**DESCRIPTION OF THE TASK**
Below are some records; quote exactly the lines from the one that contains "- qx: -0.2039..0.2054" through the one that contains "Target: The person", inclusive, and no others.

**DATA EXCERPTS**
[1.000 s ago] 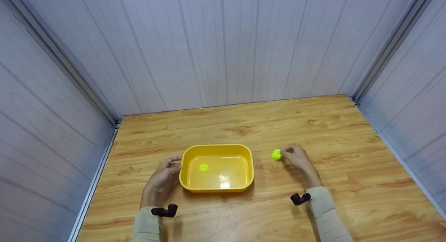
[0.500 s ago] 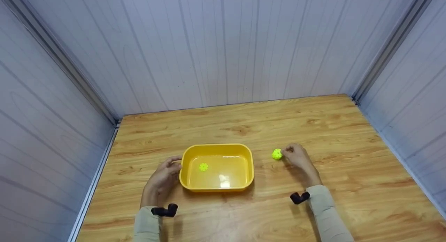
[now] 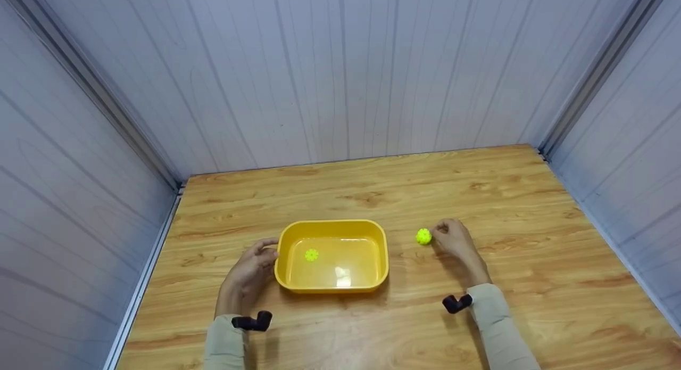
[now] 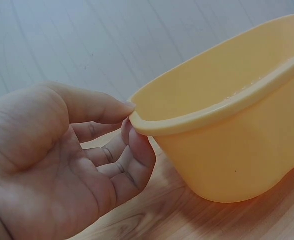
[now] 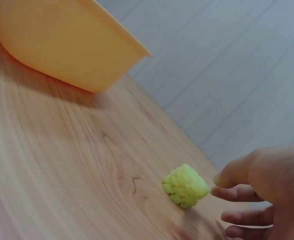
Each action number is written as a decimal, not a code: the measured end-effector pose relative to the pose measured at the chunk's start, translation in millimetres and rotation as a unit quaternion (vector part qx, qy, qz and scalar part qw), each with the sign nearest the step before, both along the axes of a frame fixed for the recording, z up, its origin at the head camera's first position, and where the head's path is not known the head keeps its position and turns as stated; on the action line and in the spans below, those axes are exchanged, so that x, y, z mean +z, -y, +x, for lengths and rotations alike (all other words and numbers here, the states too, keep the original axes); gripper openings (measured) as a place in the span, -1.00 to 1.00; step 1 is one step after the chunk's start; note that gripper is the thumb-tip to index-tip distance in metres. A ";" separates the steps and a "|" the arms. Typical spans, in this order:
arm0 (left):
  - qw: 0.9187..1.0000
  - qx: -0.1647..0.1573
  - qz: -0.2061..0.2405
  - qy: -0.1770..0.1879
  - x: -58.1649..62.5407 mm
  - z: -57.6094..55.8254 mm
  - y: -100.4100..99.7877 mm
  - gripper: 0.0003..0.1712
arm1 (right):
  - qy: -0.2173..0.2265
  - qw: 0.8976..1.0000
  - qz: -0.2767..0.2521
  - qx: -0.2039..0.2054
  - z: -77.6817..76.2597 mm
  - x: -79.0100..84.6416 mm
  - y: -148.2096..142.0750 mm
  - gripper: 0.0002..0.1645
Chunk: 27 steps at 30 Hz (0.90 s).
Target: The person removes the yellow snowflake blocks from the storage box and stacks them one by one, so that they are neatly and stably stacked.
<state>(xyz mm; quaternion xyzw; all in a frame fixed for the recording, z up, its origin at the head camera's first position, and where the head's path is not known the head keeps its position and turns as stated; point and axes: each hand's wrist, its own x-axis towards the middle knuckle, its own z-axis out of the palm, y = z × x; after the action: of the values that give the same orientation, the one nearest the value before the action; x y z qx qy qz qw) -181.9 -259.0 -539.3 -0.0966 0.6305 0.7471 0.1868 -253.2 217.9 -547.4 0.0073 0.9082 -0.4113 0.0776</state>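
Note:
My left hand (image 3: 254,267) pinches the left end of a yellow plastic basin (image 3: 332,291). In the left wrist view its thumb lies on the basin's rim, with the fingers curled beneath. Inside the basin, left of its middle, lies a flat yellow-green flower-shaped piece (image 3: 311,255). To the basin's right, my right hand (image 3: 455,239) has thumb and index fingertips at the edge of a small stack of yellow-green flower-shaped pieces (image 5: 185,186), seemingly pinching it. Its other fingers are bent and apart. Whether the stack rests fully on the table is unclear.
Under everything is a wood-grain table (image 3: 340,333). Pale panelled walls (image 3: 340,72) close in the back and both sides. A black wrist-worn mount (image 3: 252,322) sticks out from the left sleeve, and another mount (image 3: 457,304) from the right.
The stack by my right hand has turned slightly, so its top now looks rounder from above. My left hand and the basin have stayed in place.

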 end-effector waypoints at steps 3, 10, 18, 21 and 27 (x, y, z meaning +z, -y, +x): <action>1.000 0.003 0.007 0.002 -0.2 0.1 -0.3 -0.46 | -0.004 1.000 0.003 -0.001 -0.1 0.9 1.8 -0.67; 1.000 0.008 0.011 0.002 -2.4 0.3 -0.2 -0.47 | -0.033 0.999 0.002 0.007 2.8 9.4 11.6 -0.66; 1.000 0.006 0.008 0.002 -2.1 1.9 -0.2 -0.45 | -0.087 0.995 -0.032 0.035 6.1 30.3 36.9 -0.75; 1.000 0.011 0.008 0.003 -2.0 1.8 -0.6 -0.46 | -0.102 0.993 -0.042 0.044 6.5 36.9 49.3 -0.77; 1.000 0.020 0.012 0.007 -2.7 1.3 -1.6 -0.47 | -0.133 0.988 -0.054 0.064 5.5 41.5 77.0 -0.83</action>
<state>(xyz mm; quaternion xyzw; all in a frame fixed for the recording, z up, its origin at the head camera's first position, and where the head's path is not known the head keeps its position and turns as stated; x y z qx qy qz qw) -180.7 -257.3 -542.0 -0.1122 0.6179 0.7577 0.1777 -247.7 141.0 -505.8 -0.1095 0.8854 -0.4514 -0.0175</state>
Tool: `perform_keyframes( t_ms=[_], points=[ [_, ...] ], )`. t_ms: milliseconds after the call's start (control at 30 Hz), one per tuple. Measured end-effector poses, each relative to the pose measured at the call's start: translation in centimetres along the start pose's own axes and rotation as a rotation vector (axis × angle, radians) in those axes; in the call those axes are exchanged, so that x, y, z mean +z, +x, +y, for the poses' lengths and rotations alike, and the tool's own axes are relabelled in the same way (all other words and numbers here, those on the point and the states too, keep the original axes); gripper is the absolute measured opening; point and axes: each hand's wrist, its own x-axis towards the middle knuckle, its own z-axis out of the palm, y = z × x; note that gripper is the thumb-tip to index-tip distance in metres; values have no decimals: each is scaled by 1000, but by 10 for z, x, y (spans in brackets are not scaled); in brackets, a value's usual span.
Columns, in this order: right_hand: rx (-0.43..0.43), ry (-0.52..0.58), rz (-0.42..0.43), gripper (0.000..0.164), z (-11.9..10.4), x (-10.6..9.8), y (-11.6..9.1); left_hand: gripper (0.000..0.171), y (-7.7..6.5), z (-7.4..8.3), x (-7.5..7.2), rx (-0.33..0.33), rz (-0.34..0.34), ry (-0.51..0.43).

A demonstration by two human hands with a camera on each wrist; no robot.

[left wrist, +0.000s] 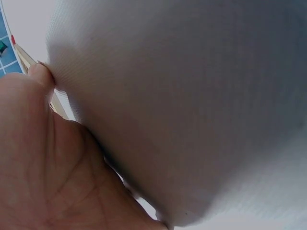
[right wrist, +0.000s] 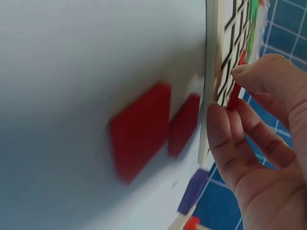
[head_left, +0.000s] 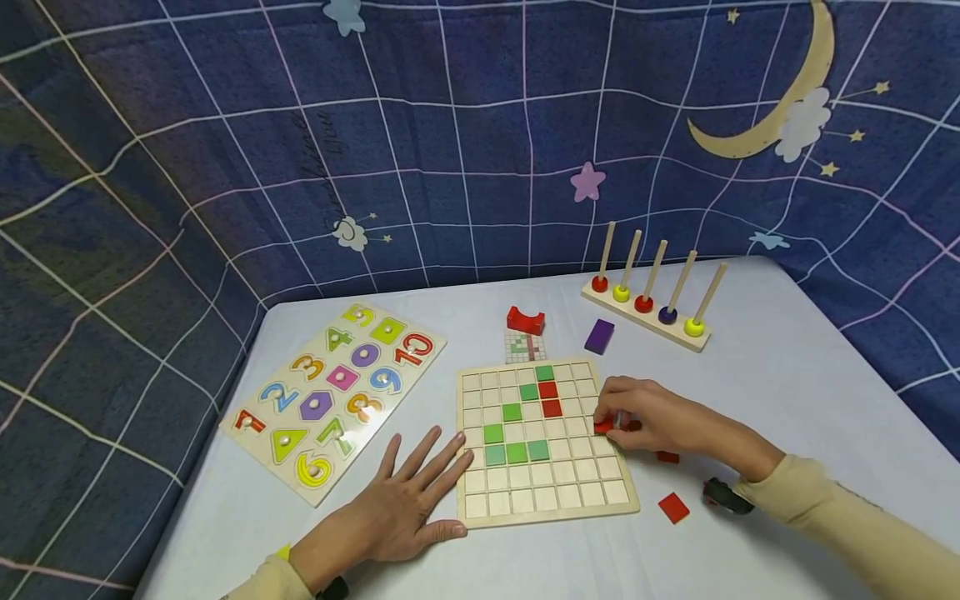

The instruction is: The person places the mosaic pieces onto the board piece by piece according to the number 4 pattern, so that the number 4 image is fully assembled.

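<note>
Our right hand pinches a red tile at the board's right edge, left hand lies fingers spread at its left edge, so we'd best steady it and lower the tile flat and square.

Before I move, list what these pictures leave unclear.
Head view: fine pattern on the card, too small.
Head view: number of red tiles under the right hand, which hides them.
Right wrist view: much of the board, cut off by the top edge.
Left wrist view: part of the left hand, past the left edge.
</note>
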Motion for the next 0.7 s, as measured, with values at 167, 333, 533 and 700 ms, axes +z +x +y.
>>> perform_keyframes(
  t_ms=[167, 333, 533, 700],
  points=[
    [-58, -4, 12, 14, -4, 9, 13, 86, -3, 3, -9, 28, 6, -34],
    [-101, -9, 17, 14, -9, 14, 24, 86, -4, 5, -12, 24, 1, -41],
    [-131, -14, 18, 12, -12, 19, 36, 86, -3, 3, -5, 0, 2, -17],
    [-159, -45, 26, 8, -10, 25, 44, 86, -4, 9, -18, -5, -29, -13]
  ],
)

**WRITTEN ANSWER**
  - qx: -0.2039..0.2054
  - z: -77.6817..76.2597 mm
  - x: -79.0100..84.6416 mm
  - y: -148.2096..142.0750 mm
  - gripper: 0.0002..0.1645
Chunk: 27 steps at 30 Hz (0.90 s).
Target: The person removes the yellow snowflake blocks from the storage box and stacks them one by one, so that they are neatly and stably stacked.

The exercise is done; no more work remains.